While his characters are complex and conflicted, often with major moral flaws, an overview of his stories shows that Whedon still believes in heroes. Behind all the winking post-modern ironies of Buffy the Vampire Slayer or Angel, the title characters of those shows are still champions of virtue. Which is why Whedon is the perfect person to make the ultimate Marvel comic book movie. He has enough sympathy with the moral world of comic books that he can make a movie that is unapologetically entertaining, unapologetically a comic book movie, and not trying to be anything else, while still packing in a bit of moral reflection on power and violence. And of course, we have Marvel and Stan Lee to thank for giving us complex, coflicted super-heroes, another thing Whedon is good at.

One of the most striking moments in the movie is what seems to be Captain America's throw away line, when he is warned not to try to fight with Thor and Loki, the Norse god's (who are in fact extremely powerful aliens in the Marvel universe). Captain America declares that "There's only one God..."
Some people have made rather a big deal about this line, because as much as its a throw away, I think it actually gets at a central moral question in the plot.
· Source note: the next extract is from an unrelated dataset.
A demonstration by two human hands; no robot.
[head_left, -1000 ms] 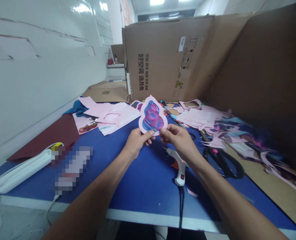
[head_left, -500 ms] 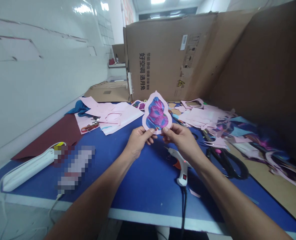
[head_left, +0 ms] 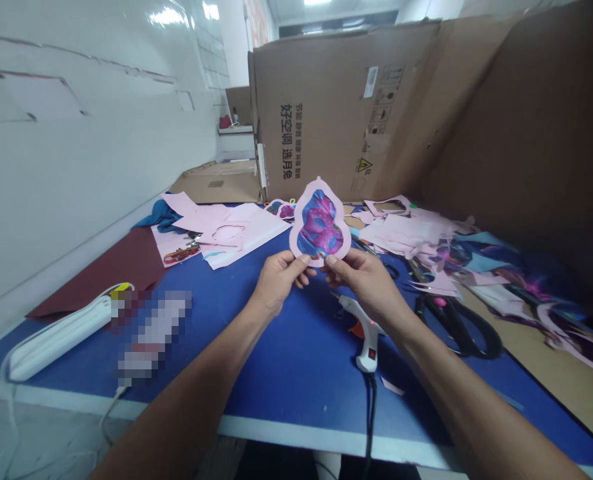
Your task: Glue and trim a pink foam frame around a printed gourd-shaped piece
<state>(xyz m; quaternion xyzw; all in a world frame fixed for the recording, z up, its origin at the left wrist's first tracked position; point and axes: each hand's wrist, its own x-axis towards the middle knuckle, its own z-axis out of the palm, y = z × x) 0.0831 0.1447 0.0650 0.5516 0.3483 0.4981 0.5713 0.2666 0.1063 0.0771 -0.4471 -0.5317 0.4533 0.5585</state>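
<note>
A gourd-shaped cutout with a pale pink border and a shiny blue-and-magenta patterned middle is held up over the blue table. My left hand pinches its lower left edge between thumb and fingers. At the lower right edge, my right hand grips it the same way. Below my right hand and partly behind my forearm lies a white glue gun with an orange trigger and a small red light. Its dark cord hangs over the front edge.
Pink sheets lie at the back left, beside a maroon sheet. A white power strip rests at left. Paper scraps and black-handled scissors are at right. A large cardboard box stands behind.
The cutout has shifted slightly right and tilted a little in view. Both hands keep hold of it. The whole view has moved slightly.
</note>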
Loki claims to be a god, and demands worship, but he demands it purely on the basis of power, thus raising the question, is it power alone that deserves worship? Or put more biblically, Whedon is saying "choose this day whom you shall serve."

This discussion is given a little more context with a scene that occurs after Loki has appeared with a show of power in Germany, and demands that a crowd bow before him, because, as he explains, human beings need a master. Freedom is too much for us. An old man in the crowd stands up and says "Not to a man like you."
Loki replies "There are no men like me."
"There will always be men like you." The old man responds.

Here the question is put quite blatantly: what kind of god deserves our worship? who will we bow before?
But again, apart from one passing reference from Captain America, we have no answer. What the film seems to say is that power alone is not enough. Might doesn't make right, and just because one man happens to hold all the power doesn't make him a god. This is another staple Whedon theme.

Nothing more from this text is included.